Fand im Archiv einiges für die Fasnet in den 30er- und 50er-Jahren, Helmut Unmuth. Die Fotos des Straßenumzugs in Ringingen entstanden wohl um 1930, denn im Jahr 1933 kaufte die Post das Grundstück in der Hauptstraße, erstellte darauf ihr Gebäude und weihte es 1934 ein. Foto: Mühlhansel/Rapthel-Kieser Foto: Schwarzwälder Bote

Brauchtum: Helmut Unmuth übers Walfischstehlen, Haberbetteln und noch vieles mehr

Die Narren in der Region waren schon vor Jahrzehnten für manchen derben Spaß zu haben, sie trotzten der Obrigkeit und glossierten das Ortsgeschehen. Für den Schwarzwälder Boten hat der Ringinger Hobby-Historiker Helmut Unmuth in seinem Archiv gestöbert.

Burladingen-Ringingen. "Erst als es den Menschen nach dem Zweiten Weltkrieg in den fünfziger Jahren wieder besser ging, kehrte auch der Frohsinn zurück, und die Fasnet wurde wieder fester Bestandteil", gibt Unmuth zu bedenken. In Burladingen erschien die Fasnetszeitung der "Nautle", die sich an alle Zünfte rund um Burladingen wandte und, so Unmuth, "nicht zimperlich" mit ihrer Berichterstattung war. Lange Zeit bevor aus Burladingen eine Stadt wurde, und auch längst vor der Gemeindereform, hatten die Nautle einen Narrenpräsidenten, "den Lehrer Kajetan Sauter, der hat schon in dieser Zeit gesamtstädtisch gedacht", sagt Unmuth lachend, wenn er die gemeinsamen Züge und Scherze der Zünfte Revue passieren lässt.

Involviert waren außer den Nautle die Käsapostel, die Schneidstuhlreiter, die Golle, Walfischstehler, Kleinberliner, Rauchkatzen, Spältlesgucker, Schnägäger, Reinhardshausener, Matzenbacher und Blechle. Die Käsapostel, das waren die Junginger, in deren Ortschaft Käse hergestellt wurde, Golle nannte man früher die Ringinger, und die Wahlfischstehler waren die Salmendinger, die den Melchingern einmal von ihrem Umzugswagen einen stattlichen Walfisch entwendet und versteckt hatten. Der Wal war allerdings nur aus Pappmaché.

In Ringingen hatten die Narren sogar ein eigenes Blättle. Die "Heufelder Mistzeitung", in der alles glossiert wurde, was sonst der Öffentlichkeit verborgen geblieben war, schildert Unmuth.
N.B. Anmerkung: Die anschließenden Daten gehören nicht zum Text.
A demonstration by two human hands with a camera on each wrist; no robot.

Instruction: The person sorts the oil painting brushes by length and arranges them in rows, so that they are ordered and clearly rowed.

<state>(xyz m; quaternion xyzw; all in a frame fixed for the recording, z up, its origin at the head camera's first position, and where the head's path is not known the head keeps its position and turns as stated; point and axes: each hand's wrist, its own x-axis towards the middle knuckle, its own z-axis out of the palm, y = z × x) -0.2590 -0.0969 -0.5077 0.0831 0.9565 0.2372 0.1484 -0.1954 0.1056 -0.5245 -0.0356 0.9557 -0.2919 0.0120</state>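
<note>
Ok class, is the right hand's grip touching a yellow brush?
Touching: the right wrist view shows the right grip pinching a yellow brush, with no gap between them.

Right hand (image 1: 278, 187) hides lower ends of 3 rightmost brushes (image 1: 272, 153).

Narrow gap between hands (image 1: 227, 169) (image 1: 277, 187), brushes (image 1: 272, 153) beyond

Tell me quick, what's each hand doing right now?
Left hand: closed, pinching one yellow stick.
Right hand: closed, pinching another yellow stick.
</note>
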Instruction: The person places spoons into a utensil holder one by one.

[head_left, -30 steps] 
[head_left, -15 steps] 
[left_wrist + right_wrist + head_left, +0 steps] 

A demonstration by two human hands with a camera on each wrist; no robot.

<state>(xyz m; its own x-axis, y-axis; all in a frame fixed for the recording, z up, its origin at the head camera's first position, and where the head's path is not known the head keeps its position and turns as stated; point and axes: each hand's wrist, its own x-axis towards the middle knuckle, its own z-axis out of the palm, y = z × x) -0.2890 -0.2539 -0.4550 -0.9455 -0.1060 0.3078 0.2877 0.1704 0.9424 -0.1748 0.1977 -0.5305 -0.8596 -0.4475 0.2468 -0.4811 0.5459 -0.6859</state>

Waren die Ringinger Narren teilweise in den 30er-Jahren noch hoch zu Ross unterwegs gewesen, wie die frühen Fotos belegen, fuhren sie 1950 mit Pferdefuhrwerken und den wenigen Traktoren mit einem Handwerker- und Gewerbeumzug nach Burladingen, wo sie vom Bürgermeister Rettich und dem Narrenpräsidenten Kajetan Sauter vor dem Rathaus begrüßt wurden.

Auch 1953, so weiß Unmuth, stand die Fehlastadt am Fasnetssonntag ganz im Zeichen der Besetzung durch die hochnärrischen Gollianer, die mit sechs Papp-Panzern, Funk- und Aufklärungswagen der "Europa-Armee" einmarschierten.

Anschließend formierte sich der Zug vor dem Latschare, wo Sauter den Narren aus Ringingen als Zeichen der Anerkennung und Würdigung einen Hafen mit gestandener Milch überreichte und im Gegenzug dafür von den Golle einen glänzenden Saunabel in Empfang nehmen durfte, berichten die Chroniken. Anschließend fanden sich Nautle und Golle zu einem friedlichen und gemütlichen Umtrunk in der Linde ein.

In R ingingen war es Brauch, dass die Narrengesellschaft ihren Bierverbrauch dadurch finanzierte, dass sie im Dorf bei den Bauern Haber bettelte, also um Getreide schnorrte. Das konnte man bei einem Händler in der Enggasse verkaufen und in bare Münze umwandeln. "Da wurde oft um den Preis für das Getreide geschachert", sagt Unmuth. Das Haberbetteln wurde dann am 20. Januar 1953 vom Gemeinderat Ringingen verboten. "Es hat aber zunächst niemand interessiert, sondern ging noch einige Jahre weiter", berichtet der Ringinger Hobby-Historiker. Als Narr muss man der Obrigkeit halt trotzen.